* [Your objective]: Instruction for the data below: set down exactly the lines from the line with "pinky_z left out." to the line with "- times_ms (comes", inclusive, and no others.

* [Raw data]:
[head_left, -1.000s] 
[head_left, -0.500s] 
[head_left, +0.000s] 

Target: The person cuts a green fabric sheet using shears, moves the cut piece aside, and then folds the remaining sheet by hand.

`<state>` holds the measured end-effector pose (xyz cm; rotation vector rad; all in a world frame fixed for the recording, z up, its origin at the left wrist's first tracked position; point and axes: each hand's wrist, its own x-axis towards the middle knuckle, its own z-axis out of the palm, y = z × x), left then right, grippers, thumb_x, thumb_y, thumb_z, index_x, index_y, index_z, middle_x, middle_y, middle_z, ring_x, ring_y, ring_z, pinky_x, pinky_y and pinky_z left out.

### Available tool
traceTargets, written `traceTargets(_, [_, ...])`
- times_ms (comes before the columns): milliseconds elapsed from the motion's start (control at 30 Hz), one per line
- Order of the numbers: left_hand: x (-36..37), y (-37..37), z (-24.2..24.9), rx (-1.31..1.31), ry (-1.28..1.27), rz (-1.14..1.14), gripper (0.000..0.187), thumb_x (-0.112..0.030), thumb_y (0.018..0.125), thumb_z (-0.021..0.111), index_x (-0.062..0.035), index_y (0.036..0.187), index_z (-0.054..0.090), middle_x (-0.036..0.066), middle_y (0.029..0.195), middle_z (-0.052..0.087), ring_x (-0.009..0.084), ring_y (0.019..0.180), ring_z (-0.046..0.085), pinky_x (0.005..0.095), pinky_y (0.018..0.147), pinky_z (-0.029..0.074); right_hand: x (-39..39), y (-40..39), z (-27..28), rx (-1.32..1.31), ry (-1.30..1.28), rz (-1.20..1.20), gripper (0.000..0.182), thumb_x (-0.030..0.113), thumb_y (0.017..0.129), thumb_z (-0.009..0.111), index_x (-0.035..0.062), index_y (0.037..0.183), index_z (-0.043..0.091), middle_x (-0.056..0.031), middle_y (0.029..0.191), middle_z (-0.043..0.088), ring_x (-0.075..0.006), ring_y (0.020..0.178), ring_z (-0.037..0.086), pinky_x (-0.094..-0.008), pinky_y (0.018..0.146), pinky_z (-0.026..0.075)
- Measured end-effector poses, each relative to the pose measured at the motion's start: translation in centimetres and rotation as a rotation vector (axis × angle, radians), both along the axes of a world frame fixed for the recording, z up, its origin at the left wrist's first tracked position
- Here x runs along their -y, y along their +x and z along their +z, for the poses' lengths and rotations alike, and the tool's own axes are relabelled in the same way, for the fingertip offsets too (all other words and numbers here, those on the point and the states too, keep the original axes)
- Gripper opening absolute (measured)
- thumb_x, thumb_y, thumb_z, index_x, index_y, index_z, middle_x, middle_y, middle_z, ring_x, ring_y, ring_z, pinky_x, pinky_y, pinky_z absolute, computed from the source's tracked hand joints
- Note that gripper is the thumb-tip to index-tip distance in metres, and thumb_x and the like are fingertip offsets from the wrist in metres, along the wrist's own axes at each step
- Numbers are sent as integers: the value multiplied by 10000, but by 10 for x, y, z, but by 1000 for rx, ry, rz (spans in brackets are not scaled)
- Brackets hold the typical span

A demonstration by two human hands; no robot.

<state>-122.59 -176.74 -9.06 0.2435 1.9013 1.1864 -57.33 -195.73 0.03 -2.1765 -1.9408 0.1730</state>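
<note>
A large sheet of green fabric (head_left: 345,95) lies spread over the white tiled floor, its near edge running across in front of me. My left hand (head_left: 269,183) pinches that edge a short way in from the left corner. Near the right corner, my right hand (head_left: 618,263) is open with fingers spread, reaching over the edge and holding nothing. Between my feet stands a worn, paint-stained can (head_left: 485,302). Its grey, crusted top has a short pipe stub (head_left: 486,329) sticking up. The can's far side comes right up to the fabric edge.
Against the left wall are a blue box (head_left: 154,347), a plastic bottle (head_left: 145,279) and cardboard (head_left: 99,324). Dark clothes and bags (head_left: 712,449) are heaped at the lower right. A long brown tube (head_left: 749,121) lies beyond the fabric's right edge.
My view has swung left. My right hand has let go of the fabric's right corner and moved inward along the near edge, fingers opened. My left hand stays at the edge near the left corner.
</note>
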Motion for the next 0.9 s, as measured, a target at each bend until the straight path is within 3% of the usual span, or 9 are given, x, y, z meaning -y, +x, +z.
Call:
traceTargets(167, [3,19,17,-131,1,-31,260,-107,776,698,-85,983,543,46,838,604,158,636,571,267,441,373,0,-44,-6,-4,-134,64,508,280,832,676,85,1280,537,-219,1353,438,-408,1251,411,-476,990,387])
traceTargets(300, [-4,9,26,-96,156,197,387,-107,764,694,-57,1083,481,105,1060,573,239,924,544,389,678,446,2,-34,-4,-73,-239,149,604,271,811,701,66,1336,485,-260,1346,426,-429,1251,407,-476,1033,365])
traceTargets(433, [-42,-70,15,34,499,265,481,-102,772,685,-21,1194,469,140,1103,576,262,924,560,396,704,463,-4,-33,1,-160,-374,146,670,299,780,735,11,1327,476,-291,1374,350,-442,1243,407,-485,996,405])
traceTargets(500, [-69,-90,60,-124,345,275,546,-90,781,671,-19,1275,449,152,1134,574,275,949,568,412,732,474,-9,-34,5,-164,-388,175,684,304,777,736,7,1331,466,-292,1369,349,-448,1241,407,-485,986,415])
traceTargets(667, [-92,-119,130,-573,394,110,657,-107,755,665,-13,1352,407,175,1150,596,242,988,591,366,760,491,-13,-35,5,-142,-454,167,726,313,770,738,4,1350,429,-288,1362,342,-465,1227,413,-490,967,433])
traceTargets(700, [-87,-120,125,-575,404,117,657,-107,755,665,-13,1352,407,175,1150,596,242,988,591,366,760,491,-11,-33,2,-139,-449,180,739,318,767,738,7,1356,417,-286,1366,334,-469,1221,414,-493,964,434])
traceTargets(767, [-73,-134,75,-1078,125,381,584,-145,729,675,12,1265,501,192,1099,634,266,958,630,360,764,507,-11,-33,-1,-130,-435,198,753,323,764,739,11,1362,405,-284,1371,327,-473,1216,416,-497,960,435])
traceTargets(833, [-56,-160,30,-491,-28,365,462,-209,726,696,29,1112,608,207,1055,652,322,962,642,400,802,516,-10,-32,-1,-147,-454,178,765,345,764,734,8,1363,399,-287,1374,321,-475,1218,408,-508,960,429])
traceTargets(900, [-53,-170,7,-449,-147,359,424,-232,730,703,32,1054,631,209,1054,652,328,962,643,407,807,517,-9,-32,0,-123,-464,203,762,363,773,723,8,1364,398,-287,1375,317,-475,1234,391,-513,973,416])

* [Solution]:
`<state>` holds the measured end-effector pose (xyz cm; rotation vector rad; all in a world frame fixed for the recording, z up, its origin at the left wrist's first tracked position; point and axes: each hand's wrist, its own x-axis towards the middle knuckle, its own z-axis out of the palm, y = z × x), left then right, grippers, thumb_x, thumb_y, thumb_z, index_x, index_y, index_z, middle_x, middle_y, middle_z, ring_x, ring_y, ring_z, pinky_x, pinky_y and pinky_z left out.

### Available tool
traceTargets, written `traceTargets(_, [_, ...])`
- times_ms (comes before the columns): milliseconds elapsed from the motion's start (control at 30 Hz), one per line

This concludes the exercise.